Let’s start with hope. Given the scale and complexity of this bankruptcy — more than 130 companies with tens of billions of dollars in assets and liabilities — customers have little reason for hope. It will take time and money to sift through claims, with customers at the back of the line if Celsius’ recent bankruptcy is any clue. Martin Finnegan, a partner at Punter Southall, is skeptical about the chances of recovery given the legal fees and what is likely to be a lengthy process.

Then the shock. Using this word means paying homage to Captain Renault in Casablanca, who was “shocked, shocked” when he discovered a gambling den – before his winnings were handed to him. Even if FTX’s collapse was triggered by market pressure from the competitor binance On its proprietary FTT coin, that only brought to light deeper issues in the exchange — like allegedly separate trading firm Alameda lending more than half of its client funds to support risky bets, according to The Wall Street Journal. The shock has extended to FTX’s former head of sales, who reportedly said he and his colleagues were “kept in the dark” on bankruptcy issues until it was too late.

And then, finally, the apology itself. It deserves as much value as the FTT token that once backed Bankman-Fried’s empire. Is this an excuse to stoke speculative excitement with unsustainable leverage in good times, such as when Bankman-Fried explained his lucrative yield farming business in such a way that my Bloomberg Opinion colleague Matt Levine compared Ponzi schemes? Or his handling of the bad times when Bankman-Fried tweeted client assets were safe when FTX was on the brink? It’s unclear, although the latter tweet has disappeared.

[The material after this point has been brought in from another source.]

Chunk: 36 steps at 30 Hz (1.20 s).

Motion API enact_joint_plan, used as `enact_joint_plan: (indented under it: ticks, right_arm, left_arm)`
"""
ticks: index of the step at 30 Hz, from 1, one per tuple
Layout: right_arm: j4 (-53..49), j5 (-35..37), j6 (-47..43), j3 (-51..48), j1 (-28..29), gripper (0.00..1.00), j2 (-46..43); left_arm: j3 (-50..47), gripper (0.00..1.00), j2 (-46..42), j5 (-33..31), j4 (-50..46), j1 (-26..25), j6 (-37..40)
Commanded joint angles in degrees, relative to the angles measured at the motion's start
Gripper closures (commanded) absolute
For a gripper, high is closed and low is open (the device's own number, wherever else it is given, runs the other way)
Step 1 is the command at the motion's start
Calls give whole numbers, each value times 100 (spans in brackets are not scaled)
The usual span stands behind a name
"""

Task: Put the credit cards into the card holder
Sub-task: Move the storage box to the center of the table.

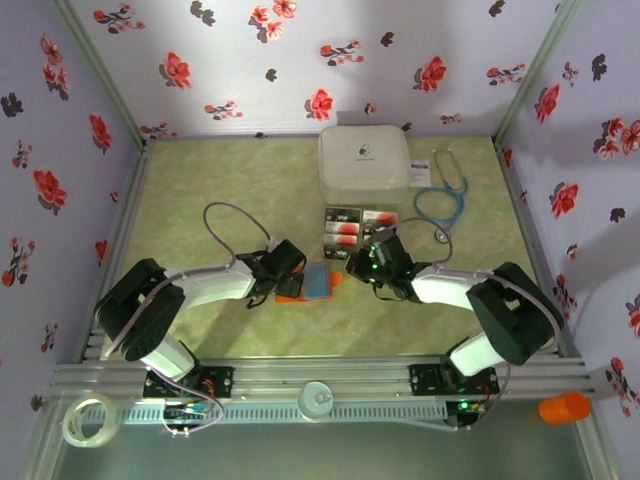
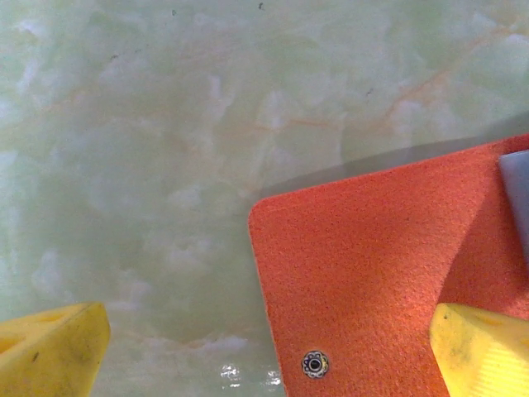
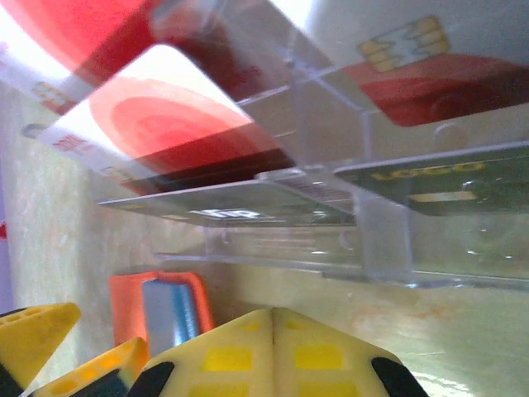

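left hand [image 2: 264,356]: apart, straddling card holder [image 2: 372,265] corner, likely steadying it | right hand [image 3: 273,331]: together, empty; credit cards [image 3: 165,124] racked just ahead

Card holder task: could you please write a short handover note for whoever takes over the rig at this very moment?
Left gripper: open, empty, low over the table, one finger above a corner of the card holder, the other beside it.
Right gripper: shut, empty, pointing at the clear rack.
Card holder: lies open, grey-blue inside up, no card seen in it.
Credit cards: all four sit in the clear rack, between the holder and the white case.
Done: holder is open.
Left: pick each card and put it into the holder.
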Motion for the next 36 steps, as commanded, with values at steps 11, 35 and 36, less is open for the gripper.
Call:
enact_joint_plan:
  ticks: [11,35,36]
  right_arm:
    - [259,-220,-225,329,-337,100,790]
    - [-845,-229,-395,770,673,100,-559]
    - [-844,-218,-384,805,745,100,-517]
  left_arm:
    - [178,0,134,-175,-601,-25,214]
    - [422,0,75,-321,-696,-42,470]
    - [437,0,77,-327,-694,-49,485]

The ex-billionaire’s self-confessed tweets sound so empty because FTX’s demise isn’t just about a seething market, much like inflation has hit big tech companies. It looks more like the combination of a good old-fashioned financial bubble and, as Larry Summers points out, the murky accounting complexity of Enron — whose executives were once dubbed the “smartest guys in the room” — with Bankman-Fried taking center stage.

After all, Bankman-Fried knew how to ride the crypto craze: he reveled in his image of the quant trading prodigy who supposedly started to spot inefficiencies Bitcoin Trade across different exchanges. His charisma became adept at segregating sophisticated investors, not just retail investors, from their money, even luring pension funds onto a platform that appeared to encourage dialogue with regulators and institutions. With one hand, FTX took money abroad through leveraged bets and operating its own token, and with the other, it donated to politicians and offered regulations to make the sector healthier.

While financial history should have encouraged caution – and I’ve pointed out on several occasions the risks that investors ignored when sending funds to FTX and other exchanges – it has instead instilled greed and confidence. William Quinn, co-author of a history of financial bubbles, likens the FTX-backed FTT token to an artificial boost in purchasing power that fueled the market bubble. Using this token as collateral increased Bankman-Fried’s fortunes and those of his clients, but also quickly increased the complexity and risk of his empire. The result was an untenable house of cards.

FTX wasn’t the first crypto exchange to fall. And it probably won’t be the last. There will be talk of better regulation, but enforcing existing laws and protecting consumers would be a better place to start. But in this case, one thing is for sure: sorry isn’t good enough.

(This story originally ran on November 12, 2022. Sam Bankman-Fried was arrested in the Bahamas on December 12 and is being held in custody pending extradition to the United States.)